Paradise Station 13 - Modules - Types


Important note:

The following readme was last updated during Late 2015. The changes between Paradise & TG's shuttle system has diverged greatly since then. Do not take the documentation here's description of differences between tg & paradise seriously without double checking.

Shuttle system


This folder belongs to the "shuttle" system. The shuttle system is used to control the "Shuttles" on the map, which are, at their core, a rectangular area of turfs that "move".

The shuttle system is comprised of two primary files., which contains the primary code, and which contains the back-end controller system. There are a few other files, but it isn't worth noting on.

Shuttles are used for many purposes, including the end of rounds, so it's important to understand them.

Docking ports

obj docking_port

The /obj/docking_port type is the primary component of the shuttle system. Almost all of the shuttle system is controlled by the docking ports, the only thing that isn't, really, is the shuttle manager, which manages, you guessed it, the docking ports.

Docking ports are split into two main types: /obj/docking_port/stationary, and /obj/docking_port/mobile, but they share a few variables and procs defined at the /obj/docking_port level.


id: This variable is used for any plain-text references to the docking port. It should always be lowercase.

width, height: The width and height variables are absolute value variables which define the bounding box of the docking port. It is very important to note that these are different from the dwidth and dheight in terms of how they are counted. As they are absolute representations of the size of the bounding box, they need to be equal to the amount of turfs on the side of the bounding box. An easy way to think of it is, if you start at the very corner piece, you would start the count at 1 from that corner piece, IE, you move 1 turf in any direction, it would be 2.

A crude ASCII example:


Would be classed by the values width = 6, height = 1.

It is important to note that bounding boxes are always rectangular. However, shuttles are allowed to be any shape they so wish, as anything that matches the turf_type of stationary docking ports will not be moved with the shuttle- by default, this is equal to /turf/space. Another quick example of this:

||| |||

This, even though it is not exactly a rectangle, would be classified by the values width = 7, height = 7.

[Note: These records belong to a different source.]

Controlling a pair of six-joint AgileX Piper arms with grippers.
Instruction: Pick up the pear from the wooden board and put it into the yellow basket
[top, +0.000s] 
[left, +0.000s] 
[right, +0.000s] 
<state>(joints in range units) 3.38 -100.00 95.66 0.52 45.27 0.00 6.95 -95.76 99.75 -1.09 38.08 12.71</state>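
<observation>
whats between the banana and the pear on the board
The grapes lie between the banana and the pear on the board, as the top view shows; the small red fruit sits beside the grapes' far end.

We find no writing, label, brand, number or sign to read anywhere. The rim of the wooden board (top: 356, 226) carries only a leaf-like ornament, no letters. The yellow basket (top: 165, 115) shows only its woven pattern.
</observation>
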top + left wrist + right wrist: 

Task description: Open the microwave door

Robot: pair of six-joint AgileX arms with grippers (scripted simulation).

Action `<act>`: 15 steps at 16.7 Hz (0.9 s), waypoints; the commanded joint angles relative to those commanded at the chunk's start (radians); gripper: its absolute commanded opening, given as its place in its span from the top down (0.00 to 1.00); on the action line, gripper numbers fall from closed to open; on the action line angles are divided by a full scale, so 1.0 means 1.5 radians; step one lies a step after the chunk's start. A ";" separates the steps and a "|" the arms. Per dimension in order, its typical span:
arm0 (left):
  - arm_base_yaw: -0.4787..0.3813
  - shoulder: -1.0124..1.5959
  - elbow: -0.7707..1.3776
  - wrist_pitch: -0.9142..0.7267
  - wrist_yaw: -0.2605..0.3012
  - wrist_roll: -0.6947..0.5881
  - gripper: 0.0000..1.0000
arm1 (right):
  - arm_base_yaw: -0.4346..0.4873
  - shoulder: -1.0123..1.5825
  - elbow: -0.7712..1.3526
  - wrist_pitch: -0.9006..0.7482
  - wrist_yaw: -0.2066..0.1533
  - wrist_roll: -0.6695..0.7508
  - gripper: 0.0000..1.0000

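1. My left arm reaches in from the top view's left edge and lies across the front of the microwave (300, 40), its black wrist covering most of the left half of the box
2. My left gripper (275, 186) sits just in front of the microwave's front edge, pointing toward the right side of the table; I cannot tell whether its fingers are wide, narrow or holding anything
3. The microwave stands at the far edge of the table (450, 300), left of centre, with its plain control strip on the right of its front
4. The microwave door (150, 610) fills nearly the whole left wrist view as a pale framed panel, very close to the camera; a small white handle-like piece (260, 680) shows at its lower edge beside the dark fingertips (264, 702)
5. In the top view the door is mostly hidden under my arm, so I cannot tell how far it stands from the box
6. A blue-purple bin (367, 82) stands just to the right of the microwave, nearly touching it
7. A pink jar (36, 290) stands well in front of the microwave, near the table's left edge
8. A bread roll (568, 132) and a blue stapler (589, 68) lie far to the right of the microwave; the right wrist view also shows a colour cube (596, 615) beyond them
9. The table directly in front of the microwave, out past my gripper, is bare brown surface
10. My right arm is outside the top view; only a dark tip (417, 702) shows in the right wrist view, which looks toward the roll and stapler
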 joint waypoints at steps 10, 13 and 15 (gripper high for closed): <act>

dwidth, dheight: The relative offset of the docking port to the bounding box. These values are calculated relative to the bounding box. The values are counted from the bottom left corner of the bounding box, relative to the direction of the docking port. The "bottom left corner" changes depending on the direction of the docking port object. so a docking port facing north that looks something like this:


Would have a dwidth value of 3, and a dheight value of 1. A docking port facing south that looks like this:


Would have a dwidth value of 2, and a dheight value of 1


/obj/docking_port/mobile, or, "Mobile" docking ports are used to define and control the movement of the shuttle chunks. The "Mobile" docking port moves with the shuttle, and is essentially attached to it. A "Mobile" docking port only moves to predefined positions on the map, referred to as "Stationary" docking ports.


/obj/docking_port/stationary, or "Stationary" docking ports are used as predefined references for where "Mobile" docking ports may move. "Stationary" docking ports do not move unless something has gone horribly wrong. They are essentially static points in space. Going into details, whenever a "Mobile" docking port "moves", it registers with the stationary docking port that it was requested to move to, and moves itself to it. It is important to note that docking ports will switch direction on the fly, and a "Stationary" docking port not matching the initial direction of the "Mobile" docking port will cause the entire shuttle to be rotated in order for the "Mobile" docking port to face the same direction as the "Stationary" docking port.


There are three main differences between -tg-station13's shuttle system and the one in use on Paradise, and none are very complex.


The biggest modification comes in the form of how docking ports interact with airlocks. With -tg-station13's base code, any door on the shuttle will be closed, and any door directly next to the mobile docking port will be closed off of the shuttle.

In Paradise, however, when a mobile docking port undocks from the stationary docking port, it will look for any door in the machine list who's id_tag variable matches the stationary docking port's id variable. When it finds these doors, it will close and bolt the doors shut. Any airlocks on the shuttle will be closed as per usual, but any airlocks within the shuttle with the id_tag of s_docking_airlock will also be bolted, and will stay bolted until the shuttle has exited transit space.


In -tg-station13's shuttle system, all docking ports register with the shuttle controller on New(). However, as Paradise uses a different system for the shuttle controller, it is not yet created when New() is called.

To fix this issue, all docking ports will not initialize automatically on New(). Instead, they are manually initialized by the shuttle controller when it is created, via a proc called initialize().